Be interested to hear how others have made this work.


----------



## Mark993 (Jul 1, 2007)

Fatalhud said:


> Its hard not to turn the post into an argument.
> I except that some people prefer to wild camp, but to then think its OK to use the same campsites that you are doing out of revenue, to allow you to use all their facilities for free is in my opinion, taking the ****
> 
> Alan H


Alan, I don't think the idea is that it should be free!
It's giving them extra revenue without using up valuable night time pitches.
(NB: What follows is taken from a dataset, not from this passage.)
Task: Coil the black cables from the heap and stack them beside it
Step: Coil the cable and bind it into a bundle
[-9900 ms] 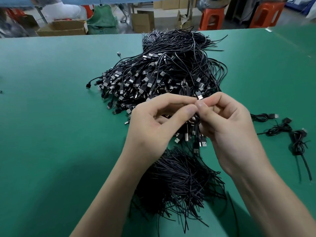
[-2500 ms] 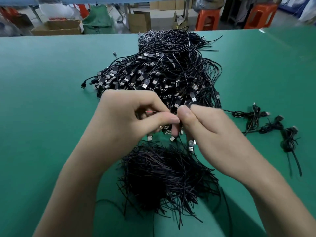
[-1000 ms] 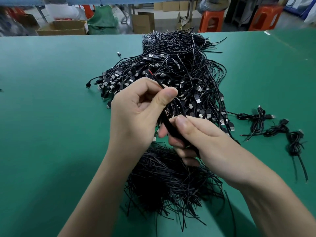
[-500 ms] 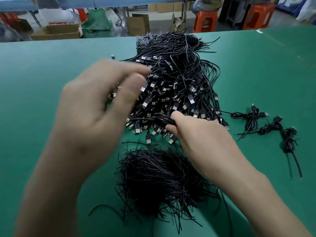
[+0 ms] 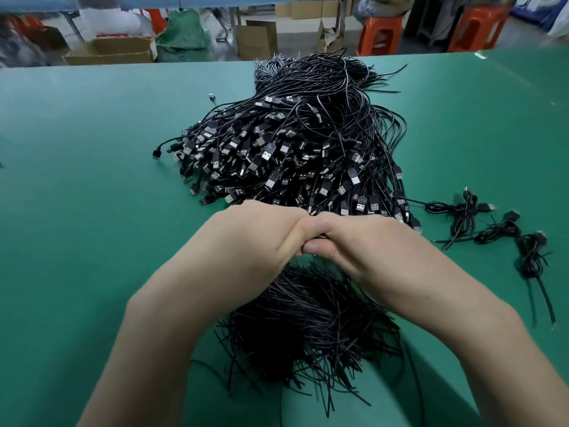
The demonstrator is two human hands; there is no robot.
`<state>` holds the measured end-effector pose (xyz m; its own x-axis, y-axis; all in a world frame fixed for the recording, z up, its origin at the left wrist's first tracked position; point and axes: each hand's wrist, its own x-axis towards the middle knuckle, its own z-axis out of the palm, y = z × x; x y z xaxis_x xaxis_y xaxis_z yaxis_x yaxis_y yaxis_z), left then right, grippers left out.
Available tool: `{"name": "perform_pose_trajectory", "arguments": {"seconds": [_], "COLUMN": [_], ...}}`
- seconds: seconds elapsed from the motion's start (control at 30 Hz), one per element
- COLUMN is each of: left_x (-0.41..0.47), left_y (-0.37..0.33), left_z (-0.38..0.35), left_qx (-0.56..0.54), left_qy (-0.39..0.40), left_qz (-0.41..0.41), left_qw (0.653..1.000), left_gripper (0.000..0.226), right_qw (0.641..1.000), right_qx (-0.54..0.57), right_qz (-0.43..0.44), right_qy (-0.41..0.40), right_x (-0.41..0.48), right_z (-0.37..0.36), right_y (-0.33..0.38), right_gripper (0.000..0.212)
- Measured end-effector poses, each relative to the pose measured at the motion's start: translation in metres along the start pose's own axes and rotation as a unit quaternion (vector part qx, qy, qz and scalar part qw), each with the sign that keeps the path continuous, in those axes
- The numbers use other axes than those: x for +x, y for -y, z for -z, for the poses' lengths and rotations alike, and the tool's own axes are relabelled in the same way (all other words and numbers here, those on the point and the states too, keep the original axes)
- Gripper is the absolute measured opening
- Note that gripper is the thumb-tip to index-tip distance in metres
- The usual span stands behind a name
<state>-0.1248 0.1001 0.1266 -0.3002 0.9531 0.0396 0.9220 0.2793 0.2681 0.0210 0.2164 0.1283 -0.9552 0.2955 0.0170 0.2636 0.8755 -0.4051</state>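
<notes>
A big heap of black USB cables (image 5: 295, 149) lies across the middle of the green table (image 5: 77, 211). My left hand (image 5: 255, 232) and my right hand (image 5: 354, 238) are pressed together at the heap's near edge, fingers curled downward over a black cable. That cable (image 5: 317, 238) shows only as a dark sliver between the thumbs; most of it is hidden. Three coiled cables (image 5: 492, 229) lie to the right of the heap.
A bundle of thin black ties (image 5: 308, 328) lies near me, under my forearms. Beyond the table's far edge stand cardboard boxes (image 5: 110, 50) and orange stools (image 5: 380, 33).
My left hand came down from above the heap and closed against my right hand at the heap's near edge. The cable that my right hand held is now covered by both hands.
</notes>
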Motion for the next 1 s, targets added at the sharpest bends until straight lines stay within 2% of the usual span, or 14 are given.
{"name": "perform_pose_trajectory", "arguments": {"seconds": [0.07, 0.13, 0.2, 0.27, 0.37, 0.47, 0.5, 0.57, 0.7, 0.8, 0.9, 1.0], "left_x": [0.004, 0.003, 0.003, 0.006, 0.012, 0.016, 0.017, 0.018, 0.012, 0.01, 0.01, 0.009], "left_y": [-0.001, -0.003, -0.005, -0.008, -0.021, -0.034, -0.036, -0.039, -0.048, -0.053, -0.058, -0.055], "left_z": [-0.007, -0.012, -0.016, -0.019, -0.025, -0.034, -0.036, -0.04, -0.049, -0.054, -0.053, -0.046], "left_qx": [-0.021, -0.118, -0.203, -0.3, -0.433, -0.517, -0.534, -0.53, -0.429, -0.388, -0.427, -0.443], "left_qy": [-0.045, -0.089, -0.131, -0.19, -0.243, -0.223, -0.21, -0.202, -0.256, -0.286, -0.251, -0.202], "left_qz": [-0.032, -0.04, -0.012, 0.027, 0.066, 0.072, 0.077, 0.075, 0.008, 0.022, 0.032, 0.024], "left_qw": [0.998, 0.988, 0.97, 0.934, 0.865, 0.823, 0.816, 0.82, 0.866, 0.876, 0.868, 0.873], "left_gripper": [0.051, 0.044, 0.044, 0.049, 0.051, 0.051, 0.05, 0.049, 0.044, 0.041, 0.047, 0.056], "right_qw": [0.999, 0.992, 0.978, 0.959, 0.926, 0.908, 0.902, 0.881, 0.843, 0.814, 0.785, 0.798], "right_qx": [0.031, 0.052, 0.082, 0.159, 0.322, 0.363, 0.365, 0.39, 0.428, 0.469, 0.502, 0.473], "right_qz": [-0.007, -0.048, -0.089, -0.11, -0.067, -0.016, -0.015, -0.038, -0.069, -0.071, -0.063, -0.057], "right_qy": [-0.017, -0.101, -0.17, -0.207, -0.184, -0.207, -0.228, -0.265, -0.317, -0.335, -0.358, -0.37], "right_x": [-0.001, -0.004, -0.008, -0.008, -0.003, 0.001, 0.003, 0.005, 0.006, 0.005, 0.004, 0.005], "right_z": [0.0, 0.0, 0.001, 0.0, -0.007, -0.013, -0.017, -0.023, -0.03, -0.033, -0.036, -0.034], "right_y": [-0.004, -0.012, -0.021, -0.032, -0.029, -0.012, -0.009, -0.007, -0.001, 0.005, 0.01, 0.006], "right_gripper": [0.042, 0.051, 0.053, 0.048, 0.04, 0.02, 0.02, 0.024, 0.032, 0.032, 0.037, 0.041]}}
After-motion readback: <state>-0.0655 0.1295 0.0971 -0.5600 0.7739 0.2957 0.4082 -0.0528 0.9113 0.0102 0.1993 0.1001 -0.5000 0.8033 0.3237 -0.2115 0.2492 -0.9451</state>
Slightly unconnected, I don't wild camp because it's free, I wild camp because it's better. Very happy to pay for use of facilities (even a whole night's stay) if I can pop in during day and use the facilities on the occasional day when I need them.


----------



## mikeT (May 1, 2005)

I think Fatalhud hit the hammer on the head,with this one !! 

I liked the idea of wild camping up to a point and have done so the odd day now and then.
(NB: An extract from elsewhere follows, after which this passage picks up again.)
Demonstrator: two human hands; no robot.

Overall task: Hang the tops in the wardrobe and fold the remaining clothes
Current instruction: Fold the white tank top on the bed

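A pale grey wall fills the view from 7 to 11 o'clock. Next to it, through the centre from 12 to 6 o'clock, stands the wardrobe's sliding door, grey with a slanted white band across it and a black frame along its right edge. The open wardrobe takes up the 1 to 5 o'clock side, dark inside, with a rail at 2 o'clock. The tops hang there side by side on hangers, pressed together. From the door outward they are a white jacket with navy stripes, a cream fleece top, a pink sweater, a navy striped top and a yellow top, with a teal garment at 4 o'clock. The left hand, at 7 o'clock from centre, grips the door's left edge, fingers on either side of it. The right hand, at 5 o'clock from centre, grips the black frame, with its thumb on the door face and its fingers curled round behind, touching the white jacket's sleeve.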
But some people think its there right to do it all the time ,Just use campsites to drop off there waste ,fill the wailer up and do washing , we even seen a english couple empty there cassette toilet in the local national park hear in Spain at the side of the road. 
If thats wild camping I would rather use a site all the time.

Then they wonder why campsites are closing down. to many Wildcampers springs to mind.

Mike T


----------



## neilanddot (Apr 4, 2008)

Great idea Geoff, hope the thread doesn't get derailed. Neil


----------



## barryd (May 9, 2008)

I dont think Geoff is suggesting that campsites should allow wild campers to use their facilities for free! Fair price for a fair service I would say.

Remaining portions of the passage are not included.